=== EXERCISE DESCRIPTION ===
The response must contain every line below in which "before" appears.

=== MATERIAL SHOWN ===
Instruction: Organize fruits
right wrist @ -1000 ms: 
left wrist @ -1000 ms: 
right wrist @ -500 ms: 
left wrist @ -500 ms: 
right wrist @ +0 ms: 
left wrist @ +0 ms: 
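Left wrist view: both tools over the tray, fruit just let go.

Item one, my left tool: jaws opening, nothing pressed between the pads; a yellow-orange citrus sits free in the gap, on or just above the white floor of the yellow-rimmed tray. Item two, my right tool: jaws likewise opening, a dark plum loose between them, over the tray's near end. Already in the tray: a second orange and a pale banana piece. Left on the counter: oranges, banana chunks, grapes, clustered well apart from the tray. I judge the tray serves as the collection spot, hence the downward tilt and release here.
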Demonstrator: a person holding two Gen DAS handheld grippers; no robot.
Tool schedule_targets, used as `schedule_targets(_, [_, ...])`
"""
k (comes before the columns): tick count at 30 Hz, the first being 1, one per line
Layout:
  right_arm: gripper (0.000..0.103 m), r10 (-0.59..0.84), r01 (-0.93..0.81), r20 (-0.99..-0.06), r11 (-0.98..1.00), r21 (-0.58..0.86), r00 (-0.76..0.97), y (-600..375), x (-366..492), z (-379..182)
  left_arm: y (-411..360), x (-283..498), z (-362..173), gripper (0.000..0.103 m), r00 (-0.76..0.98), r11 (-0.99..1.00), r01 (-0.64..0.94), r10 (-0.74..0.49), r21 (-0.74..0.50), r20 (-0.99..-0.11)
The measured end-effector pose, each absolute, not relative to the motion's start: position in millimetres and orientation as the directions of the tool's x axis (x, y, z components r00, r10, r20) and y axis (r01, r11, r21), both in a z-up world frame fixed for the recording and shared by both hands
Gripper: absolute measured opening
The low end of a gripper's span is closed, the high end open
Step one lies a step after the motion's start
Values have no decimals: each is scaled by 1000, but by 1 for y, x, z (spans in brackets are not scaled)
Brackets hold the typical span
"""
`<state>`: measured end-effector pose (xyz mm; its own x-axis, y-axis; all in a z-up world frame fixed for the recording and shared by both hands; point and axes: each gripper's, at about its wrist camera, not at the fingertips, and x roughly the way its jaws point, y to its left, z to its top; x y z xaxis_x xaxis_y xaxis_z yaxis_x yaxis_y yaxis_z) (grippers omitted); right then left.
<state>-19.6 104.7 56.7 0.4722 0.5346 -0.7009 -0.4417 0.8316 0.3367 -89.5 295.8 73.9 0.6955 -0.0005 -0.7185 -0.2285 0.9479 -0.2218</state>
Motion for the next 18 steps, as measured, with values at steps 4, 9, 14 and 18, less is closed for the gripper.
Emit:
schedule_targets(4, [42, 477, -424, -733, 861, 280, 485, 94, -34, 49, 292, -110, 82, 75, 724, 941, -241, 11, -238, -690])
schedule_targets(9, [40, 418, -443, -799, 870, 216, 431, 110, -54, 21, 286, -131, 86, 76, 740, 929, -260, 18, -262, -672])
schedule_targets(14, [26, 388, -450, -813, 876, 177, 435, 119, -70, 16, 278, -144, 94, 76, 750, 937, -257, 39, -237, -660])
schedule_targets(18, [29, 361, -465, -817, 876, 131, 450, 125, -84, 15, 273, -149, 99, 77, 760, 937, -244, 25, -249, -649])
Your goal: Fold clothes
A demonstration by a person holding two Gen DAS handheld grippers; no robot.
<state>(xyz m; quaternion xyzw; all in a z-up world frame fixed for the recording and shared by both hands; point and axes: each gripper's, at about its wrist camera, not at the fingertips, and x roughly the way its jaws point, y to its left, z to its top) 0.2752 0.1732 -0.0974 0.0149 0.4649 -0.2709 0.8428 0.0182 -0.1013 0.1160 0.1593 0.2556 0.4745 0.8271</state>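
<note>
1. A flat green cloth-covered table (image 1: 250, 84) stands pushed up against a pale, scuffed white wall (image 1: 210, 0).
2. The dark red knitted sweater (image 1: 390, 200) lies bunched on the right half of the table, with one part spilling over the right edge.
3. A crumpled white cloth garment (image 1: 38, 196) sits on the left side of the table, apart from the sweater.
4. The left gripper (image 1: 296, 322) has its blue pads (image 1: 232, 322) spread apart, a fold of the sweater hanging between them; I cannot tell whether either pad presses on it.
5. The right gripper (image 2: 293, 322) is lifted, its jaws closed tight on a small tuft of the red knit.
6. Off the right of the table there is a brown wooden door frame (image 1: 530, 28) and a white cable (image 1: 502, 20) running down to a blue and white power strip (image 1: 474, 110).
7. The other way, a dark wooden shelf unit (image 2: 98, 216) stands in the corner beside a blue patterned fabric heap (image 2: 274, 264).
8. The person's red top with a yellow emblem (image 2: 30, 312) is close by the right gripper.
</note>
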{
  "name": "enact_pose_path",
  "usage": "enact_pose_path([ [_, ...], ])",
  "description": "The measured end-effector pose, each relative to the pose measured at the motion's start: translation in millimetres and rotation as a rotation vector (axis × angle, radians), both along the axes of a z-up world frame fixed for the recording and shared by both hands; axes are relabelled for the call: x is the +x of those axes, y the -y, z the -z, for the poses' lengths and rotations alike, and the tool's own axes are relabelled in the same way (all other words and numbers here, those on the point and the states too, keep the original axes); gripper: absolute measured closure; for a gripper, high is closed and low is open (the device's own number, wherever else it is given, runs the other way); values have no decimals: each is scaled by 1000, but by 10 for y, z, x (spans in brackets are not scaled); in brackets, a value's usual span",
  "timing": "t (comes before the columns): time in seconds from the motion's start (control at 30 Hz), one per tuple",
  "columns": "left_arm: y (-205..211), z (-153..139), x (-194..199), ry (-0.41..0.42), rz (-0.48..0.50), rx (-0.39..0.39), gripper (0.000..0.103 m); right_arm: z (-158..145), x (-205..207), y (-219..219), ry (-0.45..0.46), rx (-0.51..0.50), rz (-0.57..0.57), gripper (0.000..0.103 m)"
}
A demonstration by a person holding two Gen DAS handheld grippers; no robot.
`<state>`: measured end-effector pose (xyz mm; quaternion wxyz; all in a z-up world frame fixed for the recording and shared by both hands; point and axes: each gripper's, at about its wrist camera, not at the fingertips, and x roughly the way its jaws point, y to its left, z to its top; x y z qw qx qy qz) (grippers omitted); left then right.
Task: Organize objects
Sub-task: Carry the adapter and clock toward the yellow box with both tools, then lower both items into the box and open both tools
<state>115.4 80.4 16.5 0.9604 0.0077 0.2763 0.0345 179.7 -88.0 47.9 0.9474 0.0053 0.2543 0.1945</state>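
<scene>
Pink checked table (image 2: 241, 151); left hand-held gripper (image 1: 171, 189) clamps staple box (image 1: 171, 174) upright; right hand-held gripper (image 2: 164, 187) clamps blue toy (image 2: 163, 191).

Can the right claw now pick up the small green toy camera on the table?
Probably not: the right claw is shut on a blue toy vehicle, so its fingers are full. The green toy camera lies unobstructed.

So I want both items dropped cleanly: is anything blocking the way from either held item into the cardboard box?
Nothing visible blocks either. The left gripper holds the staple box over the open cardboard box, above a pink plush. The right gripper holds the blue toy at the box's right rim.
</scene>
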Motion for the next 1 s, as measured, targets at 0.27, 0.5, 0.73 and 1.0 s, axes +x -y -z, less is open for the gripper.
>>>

=== TASK ANSWER ===
k (comes before the columns): tick count at 30 Hz, the first being 1, one per line
  "timing": "t (comes before the columns): time in seconds from the motion's start (control at 30 Hz), one per tuple",

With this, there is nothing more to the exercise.